▸ **EXERCISE INSTRUCTIONS**: Reproduce the records below exactly; the images should not appear.

[Excerpts from a dataset]
☆ ☆ ☆ ☆ ☆
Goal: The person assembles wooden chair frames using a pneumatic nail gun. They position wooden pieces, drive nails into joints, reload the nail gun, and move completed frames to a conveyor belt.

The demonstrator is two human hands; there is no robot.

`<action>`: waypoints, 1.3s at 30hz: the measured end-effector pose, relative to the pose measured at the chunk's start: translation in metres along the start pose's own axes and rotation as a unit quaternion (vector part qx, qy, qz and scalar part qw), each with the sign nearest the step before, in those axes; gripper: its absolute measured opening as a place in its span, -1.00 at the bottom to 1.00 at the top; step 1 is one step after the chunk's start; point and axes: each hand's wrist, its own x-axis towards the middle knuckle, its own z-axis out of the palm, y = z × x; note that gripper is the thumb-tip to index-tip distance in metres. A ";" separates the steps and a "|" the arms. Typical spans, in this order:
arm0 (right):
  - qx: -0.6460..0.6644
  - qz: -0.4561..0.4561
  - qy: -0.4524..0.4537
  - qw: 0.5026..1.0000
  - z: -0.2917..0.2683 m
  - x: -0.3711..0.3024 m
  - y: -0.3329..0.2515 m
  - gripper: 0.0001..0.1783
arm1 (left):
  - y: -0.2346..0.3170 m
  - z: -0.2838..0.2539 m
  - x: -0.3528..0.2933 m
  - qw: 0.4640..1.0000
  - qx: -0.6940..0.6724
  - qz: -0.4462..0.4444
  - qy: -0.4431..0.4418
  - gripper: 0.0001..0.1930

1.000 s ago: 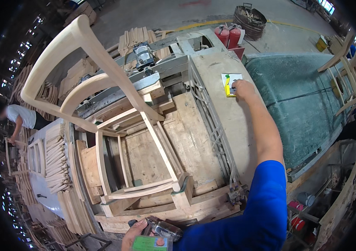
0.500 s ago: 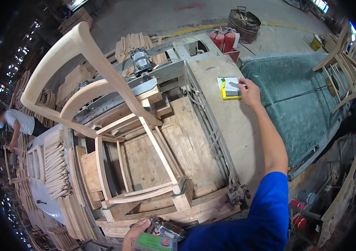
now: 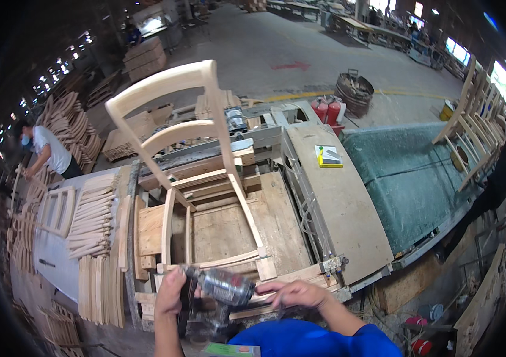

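Note:
A cordless drill [image 3: 226, 288] hangs in front of me at the bench's near edge, slightly blurred. My left hand [image 3: 171, 293] is closed at its front end, by the chuck. At its rear end is my right hand [image 3: 294, 293], fingers stretched out and apart; whether a fingertip touches the drill I cannot tell. Just beyond stands a bare wooden chair frame [image 3: 220, 128], its back upright and its seat frame resting on wooden blocks of the bench. Below the drill, a box with a green label [image 3: 229, 350] shows at the lower edge.
A yellow-and-white box [image 3: 329, 156] with a grey piece on it lies on the board [image 3: 342, 202] at right. Beyond are a green-lined tub [image 3: 396, 178] and fire extinguishers [image 3: 327, 111]. Stacked chair parts [image 3: 93, 214] lie left, where a person [image 3: 51, 149] works.
My right hand has left the yellow-and-white box and come back to the drill. The drill has risen with my left hand. The view has tilted up toward the far floor.

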 end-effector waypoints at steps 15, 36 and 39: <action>-0.044 -0.227 0.030 0.972 0.185 0.118 -0.061 -0.63 | 0.074 -0.007 -0.043 0.978 -0.097 0.185 -0.027 -0.64; -0.125 -0.167 0.184 0.961 0.280 0.176 0.058 -0.63 | -0.020 -0.063 -0.191 0.952 0.088 0.272 0.110 -0.85; -0.153 -0.141 0.170 0.963 0.283 0.172 0.064 -0.60 | -0.018 -0.081 -0.206 0.952 0.059 0.273 0.123 -0.85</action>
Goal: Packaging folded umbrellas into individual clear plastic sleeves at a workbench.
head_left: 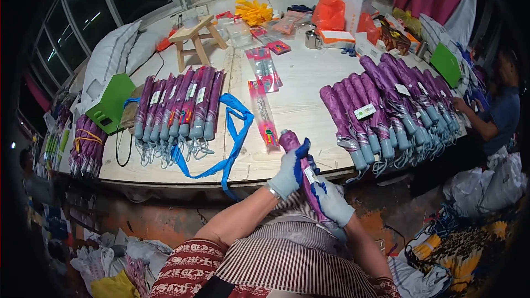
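A folded purple umbrella (308, 190) with a white label is held at a slant in front of my apron, its far end pointing over the table edge. My left hand (286, 173), in a grey glove with blue fingers, wraps round its upper part. Lower down, the fingers of my right hand (334, 205), gloved the same way, close on it beside the label. The umbrella's near end is partly hidden by my right hand. Just beyond it lies a clear plastic sleeve (261, 115) with pink printing.
Rows of purple umbrellas (175, 105) with grey handles lie to the left, more umbrellas (381, 110) to the right. Between them are a blue strap (236, 132) and packets. A small wooden stool (194, 38) and a metal cup (313, 40) stand behind. Another person (499, 99) is at right.
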### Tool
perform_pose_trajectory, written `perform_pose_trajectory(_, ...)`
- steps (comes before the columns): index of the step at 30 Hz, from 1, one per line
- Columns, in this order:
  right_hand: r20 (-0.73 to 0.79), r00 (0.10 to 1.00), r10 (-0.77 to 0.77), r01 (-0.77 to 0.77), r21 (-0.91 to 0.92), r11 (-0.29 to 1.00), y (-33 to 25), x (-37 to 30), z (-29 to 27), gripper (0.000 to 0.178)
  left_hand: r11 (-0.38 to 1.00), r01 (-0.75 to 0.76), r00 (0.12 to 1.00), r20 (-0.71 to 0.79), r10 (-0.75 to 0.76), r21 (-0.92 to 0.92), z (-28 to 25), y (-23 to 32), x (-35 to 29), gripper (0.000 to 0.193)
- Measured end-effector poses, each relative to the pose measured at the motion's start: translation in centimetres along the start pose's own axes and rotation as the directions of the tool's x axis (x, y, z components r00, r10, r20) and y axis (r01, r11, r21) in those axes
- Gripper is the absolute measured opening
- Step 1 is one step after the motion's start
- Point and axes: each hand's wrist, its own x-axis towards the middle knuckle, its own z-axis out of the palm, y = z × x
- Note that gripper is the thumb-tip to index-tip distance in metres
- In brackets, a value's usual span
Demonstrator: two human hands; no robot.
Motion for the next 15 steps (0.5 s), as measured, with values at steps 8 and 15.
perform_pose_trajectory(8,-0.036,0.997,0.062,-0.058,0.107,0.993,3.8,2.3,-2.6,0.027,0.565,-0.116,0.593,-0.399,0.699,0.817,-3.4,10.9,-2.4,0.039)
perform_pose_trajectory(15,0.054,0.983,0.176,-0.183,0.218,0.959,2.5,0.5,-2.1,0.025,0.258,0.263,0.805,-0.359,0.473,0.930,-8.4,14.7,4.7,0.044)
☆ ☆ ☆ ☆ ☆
▸ **SOLVED PROBLEM**:
Goal: The person assembles wooden chair frames using a pneumatic nail gun. They position wooden pieces, drive nails into joints, reload the nail gun, and move completed frames to a conveyor belt.

The demonstrator is two human hands; there is no robot.

`<action>`: waypoints, 1.3s at 30hz: the measured end-effector pose, relative to the pose measured at the chunk's start: translation in metres along the start pose's own axes and rotation as a unit quaternion (vector part qx, qy, qz and scalar part qw), each with the sign nearest the step before, in those axes; gripper: its absolute measured opening as a place in its span, -1.00 at the bottom to 1.00 at the top; step 1 is one step after the chunk's start; point and axes: each hand's wrist, its own x-axis towards the middle knuckle, its own z-axis out of the palm, y = z × x; note that gripper is the thumb-tip to index-tip distance in metres. A ";" separates the steps and a "|" the arms. Typical spans, in this order:
arm0 (right):
  - qx: -0.6460..0.6644
  - qz: -0.4561..0.4561
  - qy: -0.4524..0.4537
  - qw: 0.5026..1.0000
  - z: -0.2917..0.2683 m
  - x: -0.3711..0.3024 m
  - y: -0.3329..0.2515 m
  - gripper: 0.0001..0.1783
arm1 (left):
  - y: -0.2346..0.3170 m
  - z: -0.2838..0.2539 m
  - x: -0.3528..0.2933 m
  - qw: 0.4640..1.0000
  - qx: -0.6940..0.6724
  - qz: -0.4462..0.4444
  - qy: -0.4431..0.4418
  - gripper: 0.0001..0.1930

1.000 s ago: 
0.500 s ago: 
now: 

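Note:
A cordless drill [image 3: 226, 288] hangs in front of me at the bench's near edge, slightly blurred. My left hand [image 3: 171, 293] is closed at its front end, by the chuck. At its rear end is my right hand [image 3: 294, 293], fingers stretched out and apart; whether a fingertip touches the drill I cannot tell. Just beyond stands a bare wooden chair frame [image 3: 220, 128], its back upright and its seat frame resting on wooden blocks of the bench. Below the drill, a box with a green label [image 3: 229, 350] shows at the lower edge.
A yellow-and-white box [image 3: 329, 156] with a grey piece on it lies on the board [image 3: 342, 202] at right. Beyond are a green-lined tub [image 3: 396, 178] and fire extinguishers [image 3: 327, 111]. Stacked chair parts [image 3: 93, 214] lie left, where a person [image 3: 51, 149] works.
My right hand has left the yellow-and-white box and come back to the drill. The drill has risen with my left hand. The view has tilted up toward the far floor.
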
 end-effector waypoints at steps 15, 36 and 39: <action>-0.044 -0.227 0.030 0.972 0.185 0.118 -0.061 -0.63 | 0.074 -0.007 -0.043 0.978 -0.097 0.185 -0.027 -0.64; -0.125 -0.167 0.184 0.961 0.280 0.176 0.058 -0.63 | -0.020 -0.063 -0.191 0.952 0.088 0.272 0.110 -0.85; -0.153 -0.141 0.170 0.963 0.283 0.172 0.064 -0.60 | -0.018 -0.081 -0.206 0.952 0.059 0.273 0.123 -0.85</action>
Goal: Packaging folded umbrellas into individual clear plastic sleeves at a workbench.
head_left: 
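A folded purple umbrella (308, 190) with a white label is held at a slant in front of my apron, its far end pointing over the table edge. My left hand (286, 173), in a grey glove with blue fingers, wraps round its upper part. Lower down, the fingers of my right hand (334, 205), gloved the same way, close on it beside the label. The umbrella's near end is partly hidden by my right hand. Just beyond it lies a clear plastic sleeve (261, 115) with pink printing.
Rows of purple umbrellas (175, 105) with grey handles lie to the left, more umbrellas (381, 110) to the right. Between them are a blue strap (236, 132) and packets. A small wooden stool (194, 38) and a metal cup (313, 40) stand behind. Another person (499, 99) is at right.
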### Tool
perform_pose_trajectory, written `perform_pose_trajectory(_, ...)`
- steps (comes before the columns): index of the step at 30 Hz, from 1, one per line
- Columns, in this order:
  right_hand: r20 (-0.73 to 0.79), r00 (0.10 to 1.00), r10 (-0.77 to 0.77), r01 (-0.77 to 0.77), r21 (-0.91 to 0.92), r11 (-0.29 to 1.00), y (-33 to 25), x (-37 to 30), z (-29 to 27), gripper (0.000 to 0.178)
  left_hand: r11 (-0.38 to 1.00), r01 (-0.75 to 0.76), r00 (0.12 to 1.00), r20 (-0.71 to 0.79), r10 (-0.75 to 0.76), r21 (-0.92 to 0.92), z (-28 to 25), y (-23 to 32), x (-35 to 29), gripper (0.000 to 0.193)
- Measured end-effector poses, each relative to the pose measured at the motion's start: translation in centimetres along the start pose's own axes and rotation as the directions of the tool's x axis (x, y, z components r00, r10, r20) and y axis (r01, r11, r21) in those axes
- Gripper is the absolute measured opening
- Step 1 is one step after the motion's start
- Point and axes: each hand's wrist, its own x-axis towards the middle knuckle, its own z-axis out of the palm, y = z × x
- Note that gripper is the thumb-tip to index-tip distance in metres
- In brackets, a value's usual span
Demonstrator: two human hands; no robot.
Motion for the next 15 steps (0.5 s), as measured, with values at steps 8 and 15.
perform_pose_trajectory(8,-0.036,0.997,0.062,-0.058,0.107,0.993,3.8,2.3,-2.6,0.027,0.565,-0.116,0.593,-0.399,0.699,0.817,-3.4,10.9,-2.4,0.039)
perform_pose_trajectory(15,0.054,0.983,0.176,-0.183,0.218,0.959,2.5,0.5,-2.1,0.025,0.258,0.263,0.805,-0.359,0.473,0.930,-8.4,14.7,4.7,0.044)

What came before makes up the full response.